Realmente no podía entender dónde había logrado su hija conseguir esto, considerando que él estuvo con ella todo el tiempo, sin embargo, no notó nada.

¿Podría haberlo traído del espacio de tierra bendita?

¡Pero eso no parecía correcto!

Desde que le confiscaron la ballesta a su hija, tanto él como su padre no solo practicaban su puntería de vez en cuando, sino que también estaban ocupados investigando, un esfuerzo del que su hija era plenamente consciente y a veces incluso ayudaba, ofreciendo sugerencias útiles.

Después de todo este tiempo, casi habían perfeccionado el diseño de la ballesta, excepto por el componente más crucial: los tendones de res.

Si los tuvieran, su hija los habría sacado; eso es lo que Hua Chengtian no podía entender.

Entonces…

¿dónde, bajo sus propias narices, consiguió su hija los tendones de res?

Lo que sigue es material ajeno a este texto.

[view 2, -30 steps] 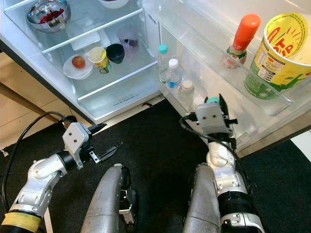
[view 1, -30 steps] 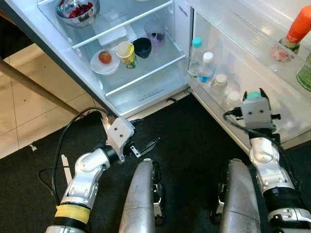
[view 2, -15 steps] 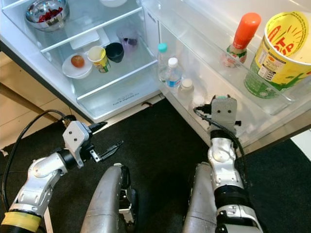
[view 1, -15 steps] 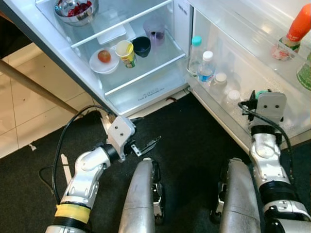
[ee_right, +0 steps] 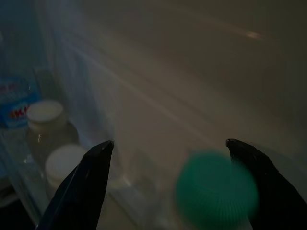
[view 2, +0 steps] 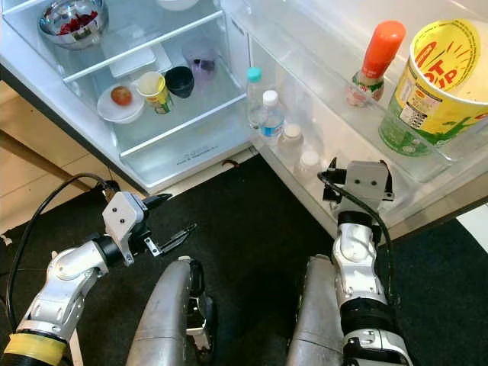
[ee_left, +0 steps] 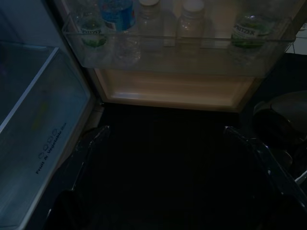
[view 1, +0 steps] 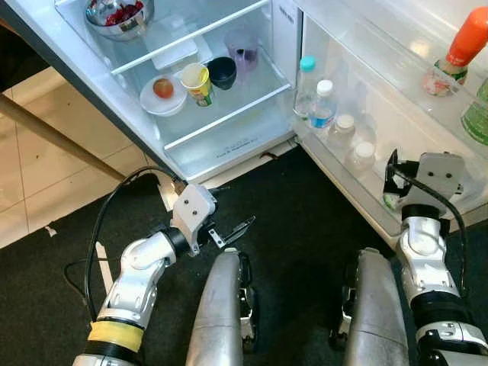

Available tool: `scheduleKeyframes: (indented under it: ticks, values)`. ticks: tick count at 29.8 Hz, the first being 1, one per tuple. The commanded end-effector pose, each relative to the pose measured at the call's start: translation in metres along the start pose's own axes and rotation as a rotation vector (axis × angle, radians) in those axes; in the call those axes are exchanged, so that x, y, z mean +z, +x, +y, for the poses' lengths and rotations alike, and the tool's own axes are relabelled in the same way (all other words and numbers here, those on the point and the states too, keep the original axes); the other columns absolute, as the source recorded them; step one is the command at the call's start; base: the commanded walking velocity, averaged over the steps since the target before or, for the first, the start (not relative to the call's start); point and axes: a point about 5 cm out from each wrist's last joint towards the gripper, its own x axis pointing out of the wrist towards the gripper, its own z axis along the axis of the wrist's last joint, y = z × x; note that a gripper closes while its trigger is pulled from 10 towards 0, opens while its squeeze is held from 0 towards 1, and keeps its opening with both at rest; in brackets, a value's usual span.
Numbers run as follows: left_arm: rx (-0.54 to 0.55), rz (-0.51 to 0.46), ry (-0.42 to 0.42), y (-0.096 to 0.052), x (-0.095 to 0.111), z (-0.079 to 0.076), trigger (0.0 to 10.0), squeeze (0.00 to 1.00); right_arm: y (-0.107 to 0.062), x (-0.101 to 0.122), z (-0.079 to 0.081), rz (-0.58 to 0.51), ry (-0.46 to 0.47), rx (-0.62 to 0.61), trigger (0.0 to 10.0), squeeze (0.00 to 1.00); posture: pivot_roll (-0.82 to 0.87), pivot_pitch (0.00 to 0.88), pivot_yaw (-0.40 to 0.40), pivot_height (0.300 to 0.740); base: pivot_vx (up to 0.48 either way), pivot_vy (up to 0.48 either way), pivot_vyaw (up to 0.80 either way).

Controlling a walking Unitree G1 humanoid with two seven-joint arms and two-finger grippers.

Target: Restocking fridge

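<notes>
My right gripper (ee_right: 169, 143) is open at the lower shelf of the fridge door (view 1: 358, 175), its black fingers (ee_right: 81, 187) spread wide. A green-capped bottle (ee_right: 216, 191) stands between them, touching neither as far as I can tell. From the head, its green label (view 1: 390, 200) shows through the shelf wall beside my right wrist. Further along the same shelf stand a blue-capped bottle (view 1: 307, 76), a water bottle (view 1: 324, 107) and two white-capped jars (view 1: 345, 126). My left gripper (view 1: 229, 229) hangs low over the black mat, open and holding nothing.
The fridge shelf carries a plate with an apple (view 1: 162, 95), a yellow cup (view 1: 197, 82), a black bowl (view 1: 223, 72) and a purple cup (view 1: 244, 49). The upper door shelf has an orange-capped bottle (view 2: 374, 61) and a yellow tub (view 2: 438, 84). My legs (view 1: 221, 305) stand on the black mat.
My right arm has shifted to the right along the door shelf and tilted in toward it with the green-capped bottle. The left arm has barely moved.
</notes>
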Motion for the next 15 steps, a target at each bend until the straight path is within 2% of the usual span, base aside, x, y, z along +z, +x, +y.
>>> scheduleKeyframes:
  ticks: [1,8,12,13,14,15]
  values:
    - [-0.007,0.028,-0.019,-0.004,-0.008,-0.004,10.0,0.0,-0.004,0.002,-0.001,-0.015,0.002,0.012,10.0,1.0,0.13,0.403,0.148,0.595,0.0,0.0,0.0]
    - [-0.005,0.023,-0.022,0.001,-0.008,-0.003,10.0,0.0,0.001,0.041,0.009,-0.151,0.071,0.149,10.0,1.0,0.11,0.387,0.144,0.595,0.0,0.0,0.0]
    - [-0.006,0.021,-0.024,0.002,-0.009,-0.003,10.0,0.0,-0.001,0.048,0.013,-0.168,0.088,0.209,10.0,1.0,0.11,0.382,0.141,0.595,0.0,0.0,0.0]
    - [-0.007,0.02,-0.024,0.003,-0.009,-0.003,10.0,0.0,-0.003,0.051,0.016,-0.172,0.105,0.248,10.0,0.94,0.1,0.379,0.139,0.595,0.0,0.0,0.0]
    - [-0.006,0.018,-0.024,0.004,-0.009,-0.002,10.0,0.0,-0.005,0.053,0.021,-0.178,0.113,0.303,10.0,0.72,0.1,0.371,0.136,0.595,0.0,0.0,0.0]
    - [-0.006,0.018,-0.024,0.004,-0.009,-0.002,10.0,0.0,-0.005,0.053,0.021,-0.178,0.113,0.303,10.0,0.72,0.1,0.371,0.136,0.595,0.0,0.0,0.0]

Lo que no se daba cuenta era que Hua Jin’er tenía algunos repuestos en su espacio, pero estaban preparados para los arcos en el espacio y no encajaban con las creaciones de Hua Chengtian, por lo que eran inútiles para sacar.

Hua Jin’er consideró hacer esto la última vez que fue a la ciudad; sin embargo, la visita fue corta y no puso el plan en acción.

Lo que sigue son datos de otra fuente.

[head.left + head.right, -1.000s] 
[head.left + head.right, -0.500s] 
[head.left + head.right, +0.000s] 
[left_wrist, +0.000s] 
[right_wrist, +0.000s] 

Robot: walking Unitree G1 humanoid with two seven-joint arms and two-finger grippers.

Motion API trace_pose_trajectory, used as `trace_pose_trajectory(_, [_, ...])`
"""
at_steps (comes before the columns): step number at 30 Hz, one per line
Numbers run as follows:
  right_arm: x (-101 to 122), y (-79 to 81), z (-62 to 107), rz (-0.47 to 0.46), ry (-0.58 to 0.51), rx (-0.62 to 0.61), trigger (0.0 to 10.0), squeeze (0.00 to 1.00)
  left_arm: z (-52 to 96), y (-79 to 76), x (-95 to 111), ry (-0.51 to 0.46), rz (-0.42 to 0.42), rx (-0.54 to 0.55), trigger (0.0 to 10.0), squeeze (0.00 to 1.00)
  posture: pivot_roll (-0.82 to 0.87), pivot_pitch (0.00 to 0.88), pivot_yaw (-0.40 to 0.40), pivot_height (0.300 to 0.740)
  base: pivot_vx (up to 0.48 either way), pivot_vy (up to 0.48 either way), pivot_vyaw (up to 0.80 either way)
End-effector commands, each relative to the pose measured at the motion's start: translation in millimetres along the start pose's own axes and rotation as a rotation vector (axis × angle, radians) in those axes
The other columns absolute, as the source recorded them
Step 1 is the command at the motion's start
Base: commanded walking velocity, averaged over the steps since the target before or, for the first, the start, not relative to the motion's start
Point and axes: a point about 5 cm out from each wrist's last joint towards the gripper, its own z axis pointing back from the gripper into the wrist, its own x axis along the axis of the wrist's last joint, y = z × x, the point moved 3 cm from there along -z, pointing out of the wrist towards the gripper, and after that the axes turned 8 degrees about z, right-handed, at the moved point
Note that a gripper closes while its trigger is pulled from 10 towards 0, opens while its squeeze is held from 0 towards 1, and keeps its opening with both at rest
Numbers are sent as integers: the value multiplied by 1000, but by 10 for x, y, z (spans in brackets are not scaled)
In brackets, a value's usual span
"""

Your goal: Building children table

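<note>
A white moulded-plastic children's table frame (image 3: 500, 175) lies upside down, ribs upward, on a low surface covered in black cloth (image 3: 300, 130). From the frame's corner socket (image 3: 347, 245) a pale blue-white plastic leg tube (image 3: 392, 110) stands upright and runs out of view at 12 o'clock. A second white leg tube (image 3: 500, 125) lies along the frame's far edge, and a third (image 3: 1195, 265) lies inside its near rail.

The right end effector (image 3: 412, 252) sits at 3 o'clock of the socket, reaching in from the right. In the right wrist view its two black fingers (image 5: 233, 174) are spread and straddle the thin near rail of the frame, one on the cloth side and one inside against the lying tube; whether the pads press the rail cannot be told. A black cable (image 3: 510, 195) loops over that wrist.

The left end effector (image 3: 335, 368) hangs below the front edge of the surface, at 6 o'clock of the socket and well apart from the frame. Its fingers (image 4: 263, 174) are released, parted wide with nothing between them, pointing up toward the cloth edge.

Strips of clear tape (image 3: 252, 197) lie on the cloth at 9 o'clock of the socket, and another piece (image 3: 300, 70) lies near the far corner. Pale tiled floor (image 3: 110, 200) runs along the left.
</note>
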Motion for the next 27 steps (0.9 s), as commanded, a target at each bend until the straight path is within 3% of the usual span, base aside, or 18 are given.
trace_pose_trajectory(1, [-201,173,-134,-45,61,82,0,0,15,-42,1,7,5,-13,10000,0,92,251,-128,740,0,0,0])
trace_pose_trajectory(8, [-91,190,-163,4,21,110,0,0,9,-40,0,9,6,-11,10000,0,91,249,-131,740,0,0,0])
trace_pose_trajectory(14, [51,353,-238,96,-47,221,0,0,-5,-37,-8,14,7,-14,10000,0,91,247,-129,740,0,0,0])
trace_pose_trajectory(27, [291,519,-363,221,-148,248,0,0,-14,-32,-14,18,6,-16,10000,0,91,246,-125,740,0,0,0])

La carne de res era una mercancía escasa.

Los bueyes de trabajo estaban registrados en el gobierno y no podían ser sacrificados casualmente, a menos que murieran naturalmente o por accidente.

Incluso entonces, era casi imposible para las familias pobres tener carne de res; cualquier carne de res que apareciera ya estaría reclamada por los ricos, no era cuestión de tener dinero sino de no poder comprar nada.

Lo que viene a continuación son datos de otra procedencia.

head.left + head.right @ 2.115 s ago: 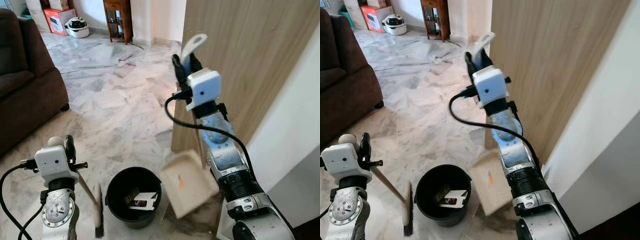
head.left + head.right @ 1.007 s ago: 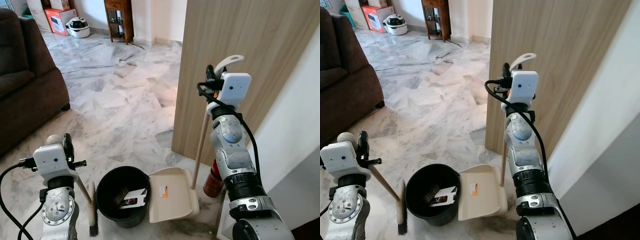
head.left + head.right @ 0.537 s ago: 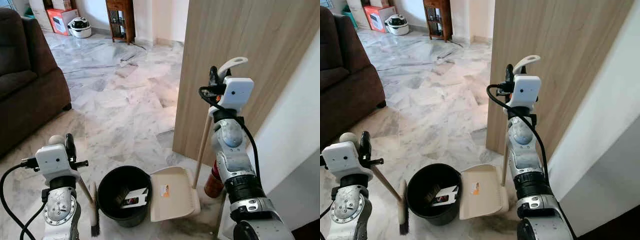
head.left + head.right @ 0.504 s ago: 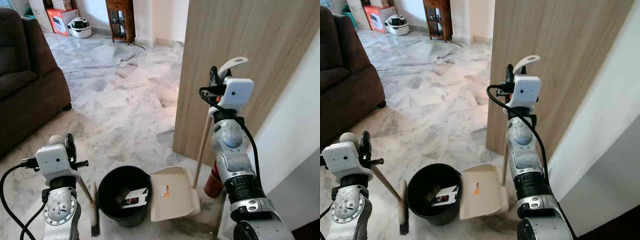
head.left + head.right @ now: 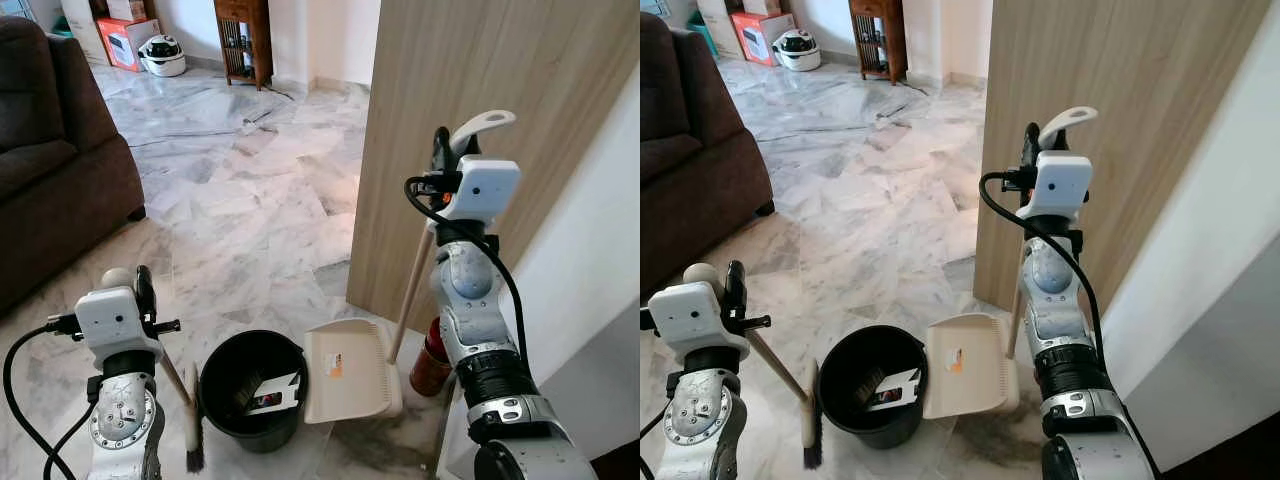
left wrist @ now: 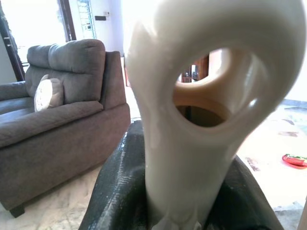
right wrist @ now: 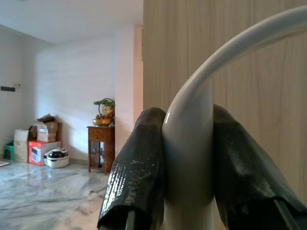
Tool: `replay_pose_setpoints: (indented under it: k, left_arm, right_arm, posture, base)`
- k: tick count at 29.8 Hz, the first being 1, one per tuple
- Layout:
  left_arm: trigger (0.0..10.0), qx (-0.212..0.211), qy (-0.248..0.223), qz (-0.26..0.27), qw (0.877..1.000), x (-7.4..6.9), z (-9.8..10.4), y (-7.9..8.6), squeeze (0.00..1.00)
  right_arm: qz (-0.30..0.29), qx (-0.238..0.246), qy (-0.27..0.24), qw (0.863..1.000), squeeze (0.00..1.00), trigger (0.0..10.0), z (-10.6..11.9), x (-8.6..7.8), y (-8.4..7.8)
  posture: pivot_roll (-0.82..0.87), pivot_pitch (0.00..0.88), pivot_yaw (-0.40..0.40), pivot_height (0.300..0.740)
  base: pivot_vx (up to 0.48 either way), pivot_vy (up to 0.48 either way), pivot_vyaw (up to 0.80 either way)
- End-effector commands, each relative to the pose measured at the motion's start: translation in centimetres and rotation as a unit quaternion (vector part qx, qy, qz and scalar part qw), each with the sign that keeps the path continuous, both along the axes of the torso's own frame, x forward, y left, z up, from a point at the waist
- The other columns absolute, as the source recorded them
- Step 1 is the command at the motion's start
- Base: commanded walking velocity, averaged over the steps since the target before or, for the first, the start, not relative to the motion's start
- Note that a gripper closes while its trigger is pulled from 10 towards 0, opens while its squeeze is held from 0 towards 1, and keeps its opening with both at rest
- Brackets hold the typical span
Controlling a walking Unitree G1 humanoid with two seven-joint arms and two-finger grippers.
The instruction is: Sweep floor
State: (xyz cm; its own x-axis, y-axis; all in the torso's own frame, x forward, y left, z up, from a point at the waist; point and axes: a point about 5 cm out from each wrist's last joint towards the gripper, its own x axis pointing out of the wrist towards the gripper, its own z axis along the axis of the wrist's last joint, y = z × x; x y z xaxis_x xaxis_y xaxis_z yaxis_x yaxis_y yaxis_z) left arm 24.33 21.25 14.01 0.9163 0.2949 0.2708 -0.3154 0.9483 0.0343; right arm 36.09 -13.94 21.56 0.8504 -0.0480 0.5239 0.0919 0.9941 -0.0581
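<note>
My right gripper (image 5: 445, 150) is shut on the grey top handle (image 7: 201, 124) of a long-handled cream dustpan (image 5: 345, 372). The pan rests flat on the marble floor beside a black bucket (image 5: 250, 385) that holds scraps of paper and rubbish. My left gripper (image 5: 140, 290) is shut on the cream looped handle (image 6: 201, 110) of a short broom, whose wooden stick slants down to the brush head (image 5: 193, 430) on the floor left of the bucket.
A wooden panel wall (image 5: 470, 90) rises right behind the dustpan stick, with a red can (image 5: 430, 365) at its foot. A dark brown sofa (image 5: 55, 170) stands at the left. A small wooden cabinet (image 5: 240, 35), boxes and an appliance sit far back across open marble floor.
The right arm has swung from holding the dustpan tilted over the bucket to setting it flat on the floor beside it. The camera shifted slightly; the broom stays put.
</note>
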Motion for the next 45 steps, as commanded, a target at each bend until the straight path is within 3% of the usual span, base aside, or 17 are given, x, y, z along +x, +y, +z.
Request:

Este es el llamado “los de arriba tienen políticas, los de abajo tienen contramedidas”; en verdad, algunas políticas parecían dirigirse solo a los pobres.

Abrir una Posada Jufu tan grande en una ubicación tan privilegiada, y mantener su ternera estofada característica casi a diario, la posada ciertamente no era simple en sus antecedentes.

“””
Hua Jin’er siempre había notado lo interesados que estaban su abuelo y su padre en hacer ballestas, y el asunto de los tendones de res pesaba en su mente.

Regresando a esta posada de nuevo y aprendiendo que no tenían escasez de carne de res, ¿cómo podría no planear en su corazón?

El posadero tenía carne de res estofada fresca casi todos los días, lo que indicaba que tenían sus propios canales de suministro.

Así que Hua Jin’er aprovechó la oportunidad para charlar con el posadero mientras su padre atendía una llamada de la naturaleza.

Inicialmente, el posadero prestó poca atención a Hua Jin’er, viéndola solo como una niña, pero finalmente, ella sacó las grandes armas: monedas de plata.

Si un lingote de plata no era suficiente, usaría dos.

Como dicen, el dinero hace que la yegua avance; este dicho es realmente una verdad.

Incluso un posadero que trataba con dinero a diario no podía resistir el atractivo de la plata.

Como posadero, simplemente trabajaba en nombre de otros, ganando un ingreso fijo cada mes.

La generosa tarifa que Hua Jin’er ofreció equivalía a casi un mes de salario.

¿Cómo podría no estar tentado?

Después de mucha deliberación, acordó preguntar sobre la obtención de algunos tendones de res mientras compraba carne para Hua Jin’er.

Al saber que los tendones eran un regalo para los ancianos que disfrutaban de ellos, el posadero no tuvo más reservas cuando se enfrentó a esta niña dulce, obediente y filial.

Aunque los tendones de res eran raros, era posible que su posada retuviera algunos.

Ciertos huéspedes eran aficionados a los tendones de res, encontrándolos maravillosamente sabrosos, a veces incluso más que la propia carne de res.

Era simplemente cuestión de tomar algunos de la asignación de su posada, lo que tenía poco efecto.

Sin embargo, la madurez y compostura de Hua Jin’er al manejar asuntos dejaron una profunda impresión en el posadero.

Una niña tan joven, que entablaba una conversación con un hombre adulto de forma tan natural y sin miedo, era impresionante; una niña típica no lo lograría.

No pudo evitar pensar en su propia hija, que estaría bien en entornos familiares pero notablemente incómoda y tímida con extraños y en entornos desconocidos, careciendo de un toque de compostura y coraje.

Observando a la serena Hua Jin’er y recordando que estaba fuera con su padre, el posadero estaba pensativo, preguntándose si mantener siempre a los niños en casa era realmente lo mejor.